A Athènes, la plus-value des Jeux de 2004 se fait encore attendre. Plus personne n’y croit. Même désillusion à Valence, où le fol espoir de l’effet Guggenheim (créer un buzz architectural pour relancer une région) s’est heurté à l’inéluctable réalité de la récession. 
L’aggravation de la crise pousse même certains à en imputer la responsabilité aux architectes. Santiago Calatrava serait accusé d’avoir tiré profit de contrats abusifs qui liaient sa rémunération au coût final du projet. Plus le budget était dépassé, plus son cachet augmentait. Pas vraiment de quoi inciter à respecter les délais.

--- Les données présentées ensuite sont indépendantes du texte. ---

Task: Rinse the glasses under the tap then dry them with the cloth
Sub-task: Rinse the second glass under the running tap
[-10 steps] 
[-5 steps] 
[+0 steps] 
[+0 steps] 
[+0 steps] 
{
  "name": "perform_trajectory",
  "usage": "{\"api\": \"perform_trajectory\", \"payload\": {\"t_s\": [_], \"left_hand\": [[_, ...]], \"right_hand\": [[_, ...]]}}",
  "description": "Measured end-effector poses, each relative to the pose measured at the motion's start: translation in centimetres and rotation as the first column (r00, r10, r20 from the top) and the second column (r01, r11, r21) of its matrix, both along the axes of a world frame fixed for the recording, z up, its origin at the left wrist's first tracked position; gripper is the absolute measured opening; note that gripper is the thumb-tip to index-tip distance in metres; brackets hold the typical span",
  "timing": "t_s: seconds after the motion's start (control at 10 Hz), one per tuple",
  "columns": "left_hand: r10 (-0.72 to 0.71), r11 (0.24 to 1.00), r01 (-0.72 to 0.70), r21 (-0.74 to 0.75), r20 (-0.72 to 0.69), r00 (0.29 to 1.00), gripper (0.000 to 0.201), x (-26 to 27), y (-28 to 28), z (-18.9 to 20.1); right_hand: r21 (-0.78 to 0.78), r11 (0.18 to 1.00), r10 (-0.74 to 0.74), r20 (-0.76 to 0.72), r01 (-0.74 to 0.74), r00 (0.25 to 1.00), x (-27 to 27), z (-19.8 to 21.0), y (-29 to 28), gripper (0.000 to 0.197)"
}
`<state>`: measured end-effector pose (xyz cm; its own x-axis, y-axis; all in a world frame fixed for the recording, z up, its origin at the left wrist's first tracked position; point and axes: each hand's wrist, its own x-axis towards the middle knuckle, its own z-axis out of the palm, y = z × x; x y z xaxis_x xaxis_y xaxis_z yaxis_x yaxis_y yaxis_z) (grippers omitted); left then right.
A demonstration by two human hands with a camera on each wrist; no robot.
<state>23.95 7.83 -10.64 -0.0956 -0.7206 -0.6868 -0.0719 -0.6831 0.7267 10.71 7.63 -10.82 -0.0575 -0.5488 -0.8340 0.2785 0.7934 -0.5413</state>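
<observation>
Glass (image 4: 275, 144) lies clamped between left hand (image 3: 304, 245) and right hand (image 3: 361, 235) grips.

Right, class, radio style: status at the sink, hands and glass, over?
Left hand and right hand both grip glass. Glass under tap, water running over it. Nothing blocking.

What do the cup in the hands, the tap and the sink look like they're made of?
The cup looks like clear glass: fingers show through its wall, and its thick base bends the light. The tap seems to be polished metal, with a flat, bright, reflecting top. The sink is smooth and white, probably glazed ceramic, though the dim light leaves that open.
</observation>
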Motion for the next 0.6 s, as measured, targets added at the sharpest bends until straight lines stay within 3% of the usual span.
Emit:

Même son de cloche à Athènes, où les Grecs découvrent avec écœurement l’ampleur de la manipulation dont ils ont fait l’objet pendant la préparation des Jeux de 2004. Certains projets auraient été retardés sciemment, pour pouvoir être mis en œuvre sans le moindre contrôle, en procédure d’urgence. Tout le monde se souvient du toit du stade qui n’était pas encore prêt quelques jours avant l’inauguration des Jeux. Moins nombreux sont ceux qui ont retenu la vingtaine d’ouvriers morts sur les chantiers olympiques, astreints à des cadences infernales pour respecter les délais. Les Jeux ont un coût et celui-ci n’est pas seulement financier. 
En Espagne, où l’on ne compte plus les nouveaux aéroports jamais utilisés et les projets pharaoniques inachevés, Valence n’est pas une exception. La Cité de la culture d’Eisenman en Galice, grandiose et inachevée, est devenue le symbole non pas du projet qui dynamise une région, mais plutôt qui dynamite ses finances. 
Calatrava, comme Eisenman, n’y est probablement pour rien. Ils ont fait ce qu’on attendait d’eux : des gesticulations témoignant d’un certain esprit de grandeur ; des symboles plus ou moins réussis du progrès et du développement. Chaque région a voulu reproduire le scénario « Bilbao », chaque ville se devait d’avoir son star architecte. 
A l’heure des bilans, les moins entreprenants se révèlent les plus épargnés. Quant à l’architecture de star, si elle a fait le bonheur de certains pendant les années de prospérité, la voici transformée en indice d’une crise dont on ne voit plus la fin.